Partout en ville, les vitrines sont habillées de rouge, blanc et bleu, à l’image du drapeau chilien. « C’était facile, ils ont les mêmes couleurs que nous », note Gilles Ravassard, caviste et amateur de rugby. Lui aussi conquis par les Condors. « On les croise un peu partout au gré de leurs promenades et exercices. Ils ont toujours le sourire, sont très avenants et très ouverts. Il n’y a pas de distance entre eux et nous », poursuit le commerçant, amusé de voir ces golgoths sur leurs petits vélos électriques prêtés par la mairie.

Asado et Cidre, l’improbable duo

Après s’être pliés aux coutumes locales, les Chiliens ont partagé un bout de leur histoire avec les Perrosiens, le 18 septembre dernier. Soit le jour des « Fiestas Patrias », la fête nationale du Chili au cours de laquelle le pays s’embrase deux jours durant pour célébrer son indépendance, acquise le 18 septembre 1810. « Tous les habitants ont l’habitude d’y participer. On est très patriotes : on sort les drapeaux et les enfants portent des costumes traditionnels. Pour célébrer ce grand jour, la ville nous a reçus, et on a fait un grand Asado (grand barbecue placé au centre de l’espace et près duquel tout le monde se rassemble, N.D.L.R.) », explique Javier, qui a pu respecter la tradition à 11 297 km de chez lui.

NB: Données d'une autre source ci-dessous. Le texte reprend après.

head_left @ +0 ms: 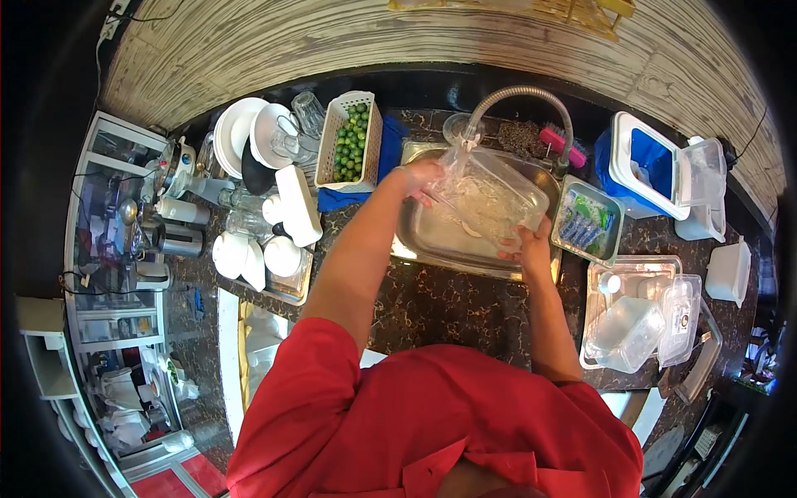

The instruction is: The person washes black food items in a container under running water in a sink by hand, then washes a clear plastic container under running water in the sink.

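Note:
Over the metal sink (423,236), a clear plastic container (498,192) is held tilted between my two hands. My left hand (423,181) grips its left side, fingers curled at the edge near the faucet head. At the lower right corner, my right hand (529,249) has its fingers bent around the container's edge. The flexible metal faucet (531,91) arches above, its spout close to the container's upper left end. Water seems to be in or on the container, though the clear plastic makes this hard to tell apart from the sink behind.
Left of the sink stand a basket of green limes (350,143), white plates (237,137) and glasses (309,114). On the right are a tray with packets (589,222), a pink brush (562,143), a blue-and-white cooler (643,166) and a tray (591,319) of clear containers (627,332).

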The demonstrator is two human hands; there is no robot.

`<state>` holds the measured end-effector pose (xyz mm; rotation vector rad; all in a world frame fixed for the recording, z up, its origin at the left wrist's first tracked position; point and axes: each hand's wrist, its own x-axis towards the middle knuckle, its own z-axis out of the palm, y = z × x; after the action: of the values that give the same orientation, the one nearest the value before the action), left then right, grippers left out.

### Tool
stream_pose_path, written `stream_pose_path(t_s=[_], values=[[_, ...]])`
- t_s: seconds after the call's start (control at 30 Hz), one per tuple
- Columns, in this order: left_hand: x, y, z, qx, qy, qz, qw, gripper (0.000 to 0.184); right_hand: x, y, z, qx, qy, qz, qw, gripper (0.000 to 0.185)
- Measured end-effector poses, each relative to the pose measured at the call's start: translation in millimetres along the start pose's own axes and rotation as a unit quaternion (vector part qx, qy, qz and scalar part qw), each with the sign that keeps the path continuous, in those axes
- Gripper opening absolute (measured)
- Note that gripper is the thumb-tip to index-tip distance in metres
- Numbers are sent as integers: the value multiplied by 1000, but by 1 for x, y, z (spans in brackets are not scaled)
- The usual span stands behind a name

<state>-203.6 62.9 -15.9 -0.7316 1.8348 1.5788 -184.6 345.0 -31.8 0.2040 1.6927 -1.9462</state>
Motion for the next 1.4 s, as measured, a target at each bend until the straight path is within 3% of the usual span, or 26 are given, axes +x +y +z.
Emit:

« On tenait absolument à fêter ça avec eux. On avait d’ailleurs tout préparé dans la salle des fêtes pour les recevoir. Mais contrairement à nous, les Chiliens vivent majoritairement dehors. Nous avons tout réinstallé dans les jardins annexes », se souvient Gildas. « Comme toujours, les Perrosiens ont mis les petits plats dans les grands pour nous. C’était important de partager ce moment avec eux pour leur faire découvrir notre culture », renchérit Felipe Romero qui avait, pour l’occasion « un peu changé les habitudes ». Et troqué la bière pour du cidre breton.

Beau voyage et héritage

« On est très reconnaissants de la façon dont on a été accueillis. L’idée, c’est aussi de laisser un héritage ici », confie Felipe. Heureux de ressentir l’engouement local à chaque entraînement de l’équipe, au rythme des « Chi-chi-chi, le-le-le, viva Chi-le ! » scandés depuis les tribunes garnies du stade Yves Le Jannou. Une aventure humaine et sportive qui devrait bénéficier au club de rugby local de Lannion-Perros sur le long terme, selon son vice-président, Alain le Bouffant.

« Avec la dynamique créée sur le territoire et l’image extrêmement positive véhiculée par le Chili, on espère accrocher les 400 licenciés », détaille le passionné, qui comptait 320 adhérents à la fin du dernier exercice. Pour les Chiliens, l’objectif est clair : marquer les esprits. « On veut laisser une trace de notre passage et s’installer durablement sur la scène internationale. On a gagné le droit d’être ici. Désormais, on veut montrer qu’on est capable de jouer à ce niveau », affirme Javier Eissmann. Après avoir affronté le Japon, les Samoa et l’Angleterre, ne reste désormais que le rival Argentin à affronter pour continuer de se frayer un chemin vers les sommets du rugby mondial.